(What this task involves):
Report back each line of the data that contains the word "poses".

(Provided material):
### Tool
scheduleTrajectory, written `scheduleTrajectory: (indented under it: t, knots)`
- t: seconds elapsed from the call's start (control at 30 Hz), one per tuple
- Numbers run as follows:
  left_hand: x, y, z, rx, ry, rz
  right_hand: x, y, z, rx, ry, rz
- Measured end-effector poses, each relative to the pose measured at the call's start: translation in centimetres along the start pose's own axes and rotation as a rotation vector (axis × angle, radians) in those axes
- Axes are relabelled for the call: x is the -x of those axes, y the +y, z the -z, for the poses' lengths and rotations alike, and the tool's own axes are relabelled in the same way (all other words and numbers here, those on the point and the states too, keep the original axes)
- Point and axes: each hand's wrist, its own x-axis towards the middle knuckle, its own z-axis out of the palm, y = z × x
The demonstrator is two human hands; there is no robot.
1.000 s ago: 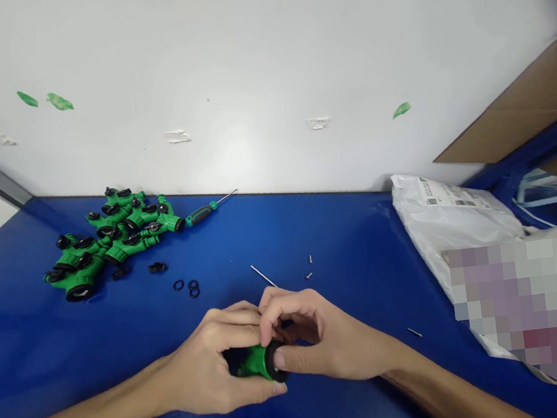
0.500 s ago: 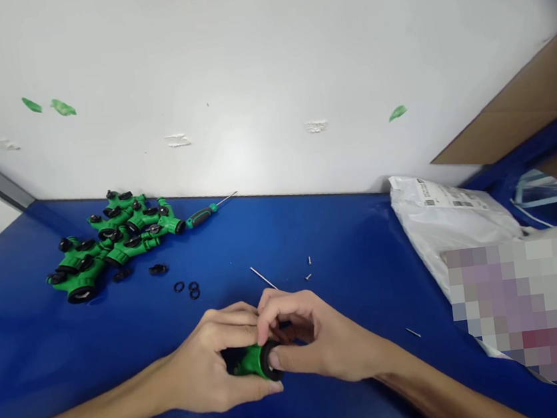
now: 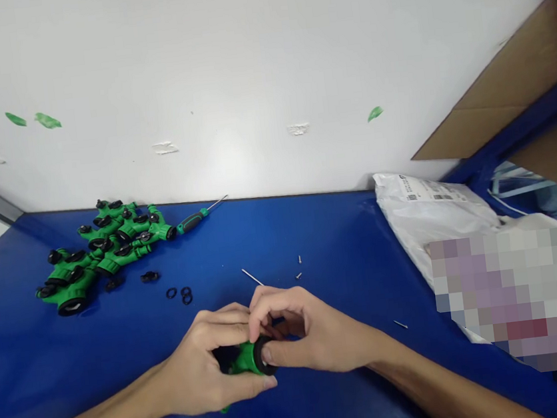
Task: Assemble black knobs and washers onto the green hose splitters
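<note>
My left hand [image 3: 203, 365] is closed around a green hose splitter [image 3: 246, 358], low over the front of the table. The splitter's black-collared end faces right, and much of its body is hidden by my fingers. At that collar my right hand [image 3: 300, 334] is closed, its thumb pressed at the opening and its index finger curled over the top edge. Whether a small part sits under the thumb cannot be made out. Beyond my hands lie black rubber rings [image 3: 186, 295], a thin metal rod [image 3: 253, 277] and two small screws [image 3: 299, 275].
Several green hose splitters [image 3: 74, 289] with black valve knobs are heaped at the left, with loose black knobs [image 3: 150, 276] beside them. A screwdriver [image 3: 192, 220] lies near the white wall. White plastic bags [image 3: 430, 218] take up the right side; a small metal pin [image 3: 401, 324] lies near them.
The view has shifted slightly, so most things sit a little further left. My hands keep nearly the same grip on the splitter. A bit of green now shows below my left hand.
</note>
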Motion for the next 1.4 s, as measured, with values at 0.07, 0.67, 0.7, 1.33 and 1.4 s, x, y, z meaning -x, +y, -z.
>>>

(Task solution):
- Measured end-effector poses, each relative to the pose measured at the call's start: translation in centimetres along the start pose's own axes and rotation as a rotation vector (axis × angle, radians) in those axes
- Axes are relabelled for the call: x is the -x of those axes, y the +y, z the -z, for the poses' lengths and rotations alike, and the tool's own axes are relabelled in the same way (all other words and numbers here, those on the point and the states too, keep the original axes)

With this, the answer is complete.